I agree. However, I also think that no photographers are artists. There are photographers that are quite good at the craft of capturing scenes in aesthetically pleasing ways, but if they don't create the scene itself, then I wouldn't call it art, I'd call it craft.
That something has been done for a long time doesn't make it right.
If you look around for uses of the terms, photography is an "art" and audio engineering is a "craft". Yet, they are very similar. Photography is much more similar to audio engineering than it is to the other arts so why don't the two fall under the same name?
I also think way too many things are being called "art" these days, including, for example, good performances in sports.
Whether or not it's right is irrelevant to the fact that photography has been exhibited, reviewed, appraised, sold, and collected as art since the mid-1800s. It's undeniably art.
Really? I strongly disagree at the age of 18, not having listened to a lot of jazz I picked up Keith Jarrret's Shades (I liked the album cover). Loved the whole album. It just spoke to me from day one. No work or learning. Actually I just pulled up Diatribe on youtube. Have not listened to it in a long time. Edit: OK, now listening to the full album. Damn, so good.
I feel the same about abstract art. I was gobsmacked the first time I saw a Jackson Pollock. Other stuff like white on white and black on black, coloured bars on canvas have never done anything for me.
To me, art is very personal. It speaks to you in some visceral way, or it does not.
The arts are divided into various classes. The useful, mechanical, or industrial arts are those in which the hands and body are more concerned than the mind; as in making clothes and utensils. These are called trades. The fine arts are those which have primarily to do with imagination and taste, and are applied to the production of what is beautiful. They include poetry, music, painting, engraving, sculpture, and architecture; but the term is often confined to painting, sculpture, and architecture.
The liberal arts (artes liberales, the higher arts, which, among the Romans, only freemen were permitted to pursue) were, in the Middle Ages, these seven branches of learning, -- grammar, logic, rhetoric, arithmetic, geometry, music, and astronomy. In modern times the liberal arts include the sciences, philosophy, history, etc., which compose the course of academical or collegiate education. Hence, degrees in the arts; master and bachelor of arts.

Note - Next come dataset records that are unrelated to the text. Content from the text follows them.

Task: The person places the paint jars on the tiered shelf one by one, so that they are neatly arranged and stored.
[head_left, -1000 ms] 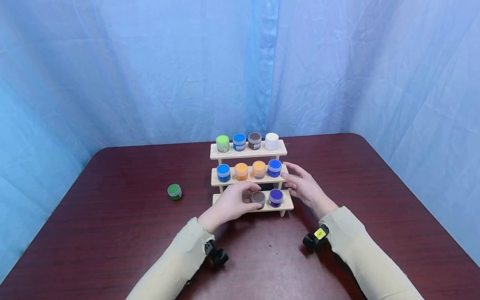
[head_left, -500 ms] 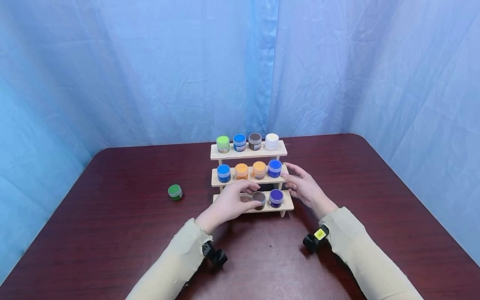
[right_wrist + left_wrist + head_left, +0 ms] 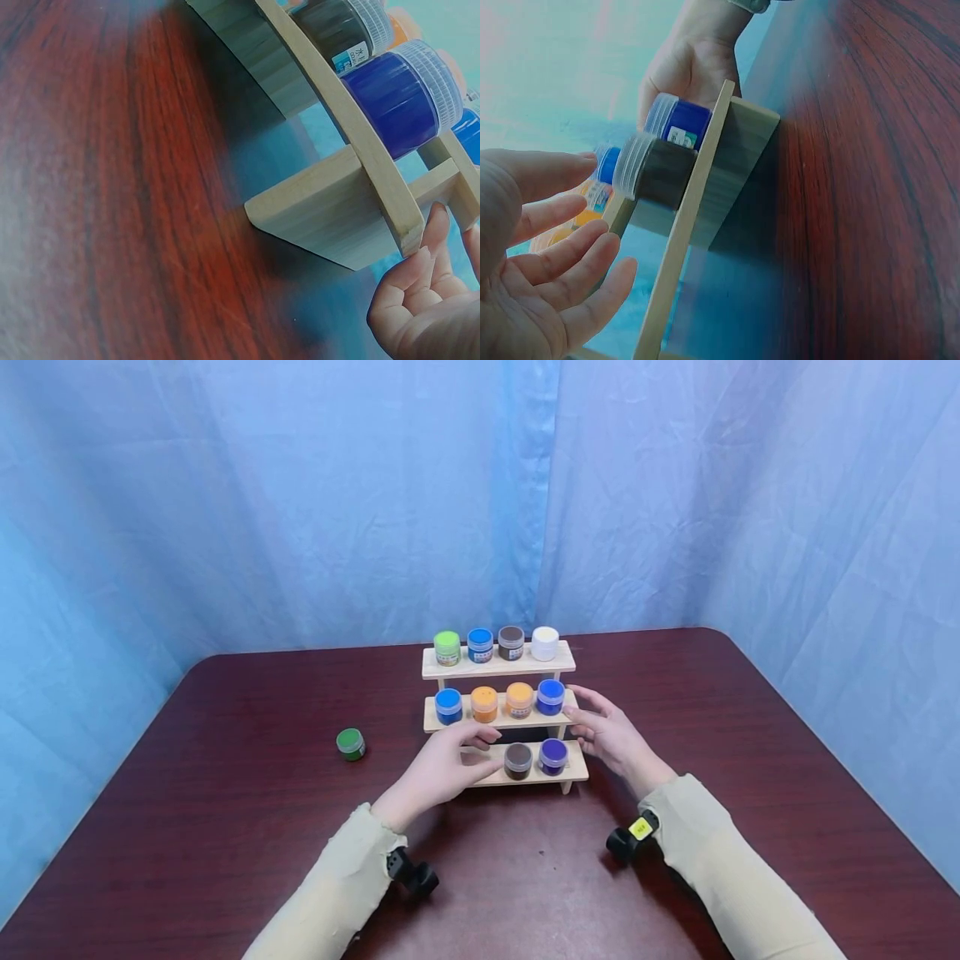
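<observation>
A three-tier wooden display rack (image 3: 498, 665) carries small lidded paint jars. On its bottom tier stand a brown paint jar (image 3: 517, 762) and, to the right, a purple paint jar (image 3: 553, 757). My left hand (image 3: 438, 768) is just left of the brown jar, fingers spread and loosely bent, holding nothing. The left wrist view shows its fingertips apart from the brown jar (image 3: 660, 171). With bent fingers my right hand (image 3: 611, 735) holds the rack's right end. In the right wrist view, fingertips (image 3: 420, 262) meet the lower shelf's end; the far side of the grip is partly hidden.
Light green, blue, brown and white jars line the top tier (image 3: 487, 668). Blue, two orange and dark blue jars fill the middle tier (image 3: 517, 722). A green jar (image 3: 350, 744) stands apart on the dark table (image 3: 225, 827). Blue curtains (image 3: 360, 502) hang behind.
My left hand has let go of the brown jar and drawn back to the left. The jar stays on the bottom tier. My right hand keeps its place at the rack's end.
</observation>
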`<move>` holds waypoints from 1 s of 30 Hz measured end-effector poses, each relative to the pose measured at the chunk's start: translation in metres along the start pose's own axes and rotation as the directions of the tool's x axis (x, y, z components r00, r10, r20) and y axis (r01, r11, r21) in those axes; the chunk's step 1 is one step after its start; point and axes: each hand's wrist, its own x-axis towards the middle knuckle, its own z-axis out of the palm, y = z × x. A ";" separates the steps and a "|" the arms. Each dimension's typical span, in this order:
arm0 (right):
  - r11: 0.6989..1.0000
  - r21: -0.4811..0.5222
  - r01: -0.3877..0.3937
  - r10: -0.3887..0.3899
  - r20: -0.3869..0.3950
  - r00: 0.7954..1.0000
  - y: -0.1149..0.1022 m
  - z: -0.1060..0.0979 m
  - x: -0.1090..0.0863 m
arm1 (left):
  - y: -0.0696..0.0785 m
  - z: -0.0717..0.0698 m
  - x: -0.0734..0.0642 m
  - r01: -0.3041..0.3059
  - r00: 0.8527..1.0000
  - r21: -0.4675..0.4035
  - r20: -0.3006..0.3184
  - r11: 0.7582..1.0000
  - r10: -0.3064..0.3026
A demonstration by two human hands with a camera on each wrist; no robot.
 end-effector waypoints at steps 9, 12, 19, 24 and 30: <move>1.000 0.003 0.002 -0.002 0.001 1.000 0.000 0.000 0.000 | -0.006 -0.008 -0.010 0.041 0.999 -0.024 -0.019 0.999 -0.042; 1.000 0.000 0.002 -0.002 0.000 1.000 0.000 0.000 0.001 | -0.010 -0.011 -0.013 0.060 0.998 -0.030 -0.027 0.998 -0.061; 1.000 0.002 -0.008 0.008 -0.014 1.000 0.000 0.000 0.002 | -0.020 -0.018 -0.019 0.078 0.993 0.008 -0.086 0.997 -0.077; 1.000 0.002 -0.006 0.006 -0.007 1.000 -0.001 0.000 0.001 | -0.026 -0.022 -0.024 0.074 0.992 0.030 -0.106 0.997 -0.070; 1.000 -0.007 -0.006 0.006 -0.001 1.000 -0.001 0.000 -0.001 | -0.034 -0.028 -0.029 0.063 0.990 0.014 -0.125 0.998 -0.061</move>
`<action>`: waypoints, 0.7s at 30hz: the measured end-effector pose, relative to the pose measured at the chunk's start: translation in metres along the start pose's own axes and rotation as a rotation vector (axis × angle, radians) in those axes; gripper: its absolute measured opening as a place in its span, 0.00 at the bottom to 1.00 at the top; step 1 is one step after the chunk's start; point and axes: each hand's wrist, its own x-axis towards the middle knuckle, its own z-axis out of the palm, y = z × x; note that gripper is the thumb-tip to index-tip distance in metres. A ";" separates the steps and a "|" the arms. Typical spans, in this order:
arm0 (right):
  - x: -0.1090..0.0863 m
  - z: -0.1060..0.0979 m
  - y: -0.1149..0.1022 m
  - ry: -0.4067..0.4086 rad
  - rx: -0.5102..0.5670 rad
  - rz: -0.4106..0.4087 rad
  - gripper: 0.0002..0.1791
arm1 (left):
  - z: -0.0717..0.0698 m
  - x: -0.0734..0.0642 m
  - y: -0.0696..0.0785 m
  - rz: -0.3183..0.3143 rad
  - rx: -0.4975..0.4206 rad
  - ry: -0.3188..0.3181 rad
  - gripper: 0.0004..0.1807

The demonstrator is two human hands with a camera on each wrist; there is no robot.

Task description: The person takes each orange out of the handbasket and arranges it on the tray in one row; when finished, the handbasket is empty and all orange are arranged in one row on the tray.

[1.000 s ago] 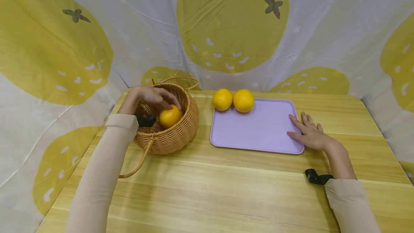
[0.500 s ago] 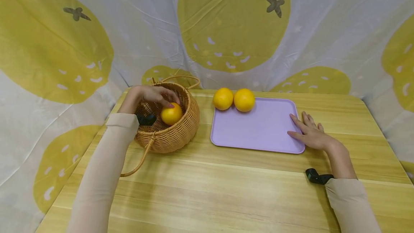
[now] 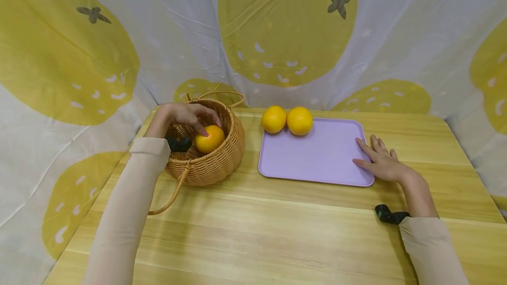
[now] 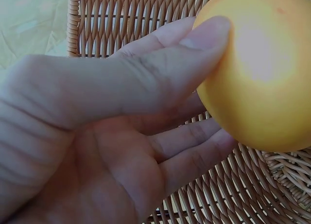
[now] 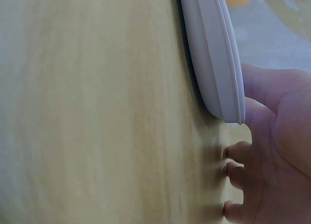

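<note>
My left hand [image 3: 188,115] reaches down into the wicker basket [image 3: 222,168]. It holds an orange [image 3: 210,140] there, below the rim. The left wrist view shows the thumb pressed on the near side of this fruit, with other fingers reaching behind and under it. On the right, my right hand [image 3: 384,162] rests at the right edge of a lilac tray [image 3: 313,157]. Its fingers are spread: thumb and forefinger lie over the rim, and the other fingertips come down on the table, as the right wrist view shows. Two more oranges, one left [image 3: 274,119] and one right [image 3: 299,121], sit side by side at the tray's back left corner.
One basket handle [image 3: 172,201] hangs out over the table towards me; the other handle [image 3: 223,93] leans back near the curtain. A lemon-patterned curtain [image 3: 190,34] borders the wooden table [image 3: 269,232] behind and at both sides.
The orange in the basket has turned and shifted slightly under my left hand, and the thumb has moved lower on its side. My right hand and the tray have stayed in place.
</note>
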 end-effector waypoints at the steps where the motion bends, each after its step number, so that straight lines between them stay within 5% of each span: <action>1: 0.000 0.000 0.000 -0.003 -0.005 0.003 0.49 | 0.000 0.000 0.000 0.002 0.005 0.003 0.24; 9: 0.000 0.002 0.001 0.015 -0.010 0.003 0.48 | 0.000 -0.001 -0.004 0.003 -0.049 0.050 0.21; 21: 0.002 0.000 0.002 0.020 0.005 -0.008 0.49 | 0.000 -0.002 -0.006 -0.032 0.019 0.064 0.27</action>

Depending on what your stance is on Museums and Galleries, as well as folks with Phd's in art/art history, yes photography is art. There are many books on the subject of how photography became accepted by other art forms, academics, and the general population. One of the things about the net, there are a lot of opinions but few subjective discussions backed by rigorous study and presentation of some form of in depth presentation of a pedagogical model based on rigorous study. Opinions are just that, what an individual believes, not a determination of what is valid or not. So, I vote for art.
Totally agree with you on that and a lot of what LeeJay has said in here. I know what art means to me. Not any one else or a written word, just me, myself and I.

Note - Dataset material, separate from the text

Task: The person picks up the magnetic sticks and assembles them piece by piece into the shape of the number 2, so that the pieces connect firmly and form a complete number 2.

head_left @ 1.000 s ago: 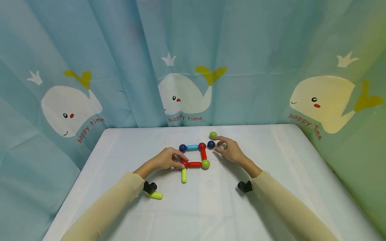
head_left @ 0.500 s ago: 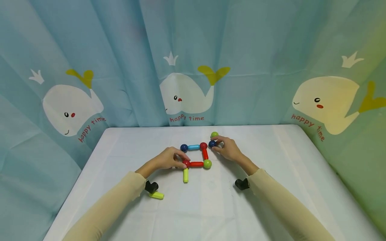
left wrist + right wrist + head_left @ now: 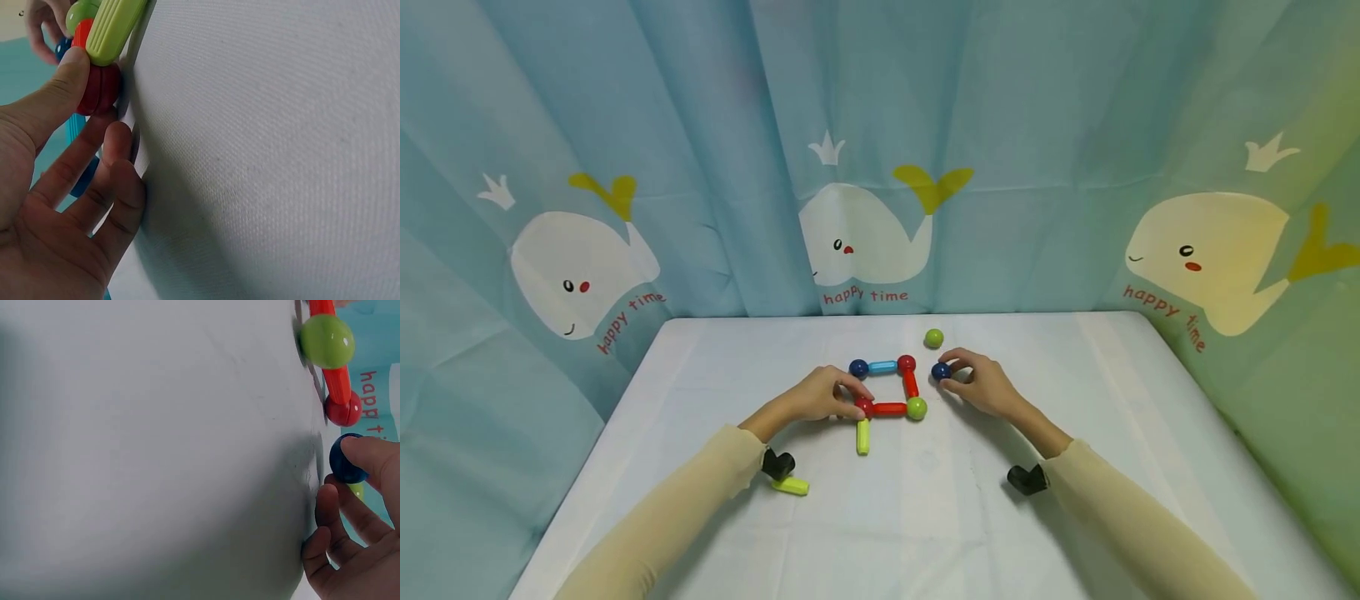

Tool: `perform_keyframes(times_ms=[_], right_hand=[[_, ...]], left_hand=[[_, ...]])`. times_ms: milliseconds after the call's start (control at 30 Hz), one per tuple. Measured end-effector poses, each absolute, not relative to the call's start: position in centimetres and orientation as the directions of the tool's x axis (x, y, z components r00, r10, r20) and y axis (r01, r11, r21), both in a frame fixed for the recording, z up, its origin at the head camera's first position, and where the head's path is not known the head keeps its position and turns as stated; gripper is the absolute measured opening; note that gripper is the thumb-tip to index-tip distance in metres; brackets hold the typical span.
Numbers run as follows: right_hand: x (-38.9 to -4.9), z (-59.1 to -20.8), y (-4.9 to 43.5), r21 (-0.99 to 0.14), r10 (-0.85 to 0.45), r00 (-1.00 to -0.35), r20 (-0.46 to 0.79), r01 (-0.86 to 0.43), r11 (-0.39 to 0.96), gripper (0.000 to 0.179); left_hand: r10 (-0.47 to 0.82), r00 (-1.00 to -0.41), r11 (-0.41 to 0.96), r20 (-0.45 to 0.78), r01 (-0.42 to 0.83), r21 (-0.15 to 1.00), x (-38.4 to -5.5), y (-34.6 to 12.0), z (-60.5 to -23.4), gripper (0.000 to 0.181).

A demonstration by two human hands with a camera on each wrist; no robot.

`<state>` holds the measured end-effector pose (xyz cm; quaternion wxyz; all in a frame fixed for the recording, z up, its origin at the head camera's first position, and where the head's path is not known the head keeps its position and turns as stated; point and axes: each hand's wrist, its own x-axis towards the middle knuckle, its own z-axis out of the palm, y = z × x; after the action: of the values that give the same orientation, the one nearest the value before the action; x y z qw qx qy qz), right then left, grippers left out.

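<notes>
My left hand [image 3: 820, 395] pinches a red ball [image 3: 100, 89] between thumb and fingers, at the near left corner of a chain of balls and sticks on the table. From that ball a yellow-green stick [image 3: 862, 437] points toward me and a red stick [image 3: 890, 408] runs right to a green ball [image 3: 916, 408]. Another red stick [image 3: 911, 382] leads up to a second red ball [image 3: 906, 363], then a light blue stick [image 3: 882, 367] to a dark blue ball [image 3: 858, 368]. My right hand [image 3: 985, 385] pinches another dark blue ball [image 3: 347, 459], right of the chain.
A loose green ball [image 3: 934, 338] lies near the table's far edge. One more yellow-green stick [image 3: 792, 486] rests by my left wrist, partly behind the black wrist camera [image 3: 778, 464]. A whale-print curtain [image 3: 1037, 150] hangs behind the white table [image 3: 925, 517].
My right hand has closed its fingers on the dark blue ball and drawn it right and toward me, away from the green ball. The left hand keeps its hold on the red ball.
</notes>
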<state>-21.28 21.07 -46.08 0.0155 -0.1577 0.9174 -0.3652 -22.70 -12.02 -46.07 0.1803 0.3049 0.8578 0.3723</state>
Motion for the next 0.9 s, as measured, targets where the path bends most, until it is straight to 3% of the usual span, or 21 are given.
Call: perform_keyframes(times_ms=[500, 900], right_hand=[[-14.4, -45.5, 22.1, -0.768, -0.300, -0.952, 0.062, -0.238, 0.595, 0.034], [-10.4, -45.8, 17.2, -0.817, -0.440, -0.898, 0.019, -0.268, 0.511, 0.033]], left_hand=[[0.670, -0.738, 0.543, -0.077, 0.417, 0.729, -22.9, -11.8, -46.0, 0.028], [0.683, -0.727, 0.536, -0.066, 0.439, 0.721, -23.0, -11.2, -45.7, 0.028]])
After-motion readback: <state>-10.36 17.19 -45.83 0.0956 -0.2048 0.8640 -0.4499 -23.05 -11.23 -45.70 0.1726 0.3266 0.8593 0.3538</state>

LeeJay wrote: People were treated as property for millennia. Doesn't make it right.
Slavery was an injustice against humanity, and today, as you well know, it’s a pretty serious criminal offense.
Comparing / equating that to what Bill said doesn’t make any sense at all.
You can make that judgement for yourself. You cannot decide for others what art is 'allowed' to be. I think the Sartre quote posted earlier is spot on.
Climb in your box if you like, but please don't try to stuff me into it.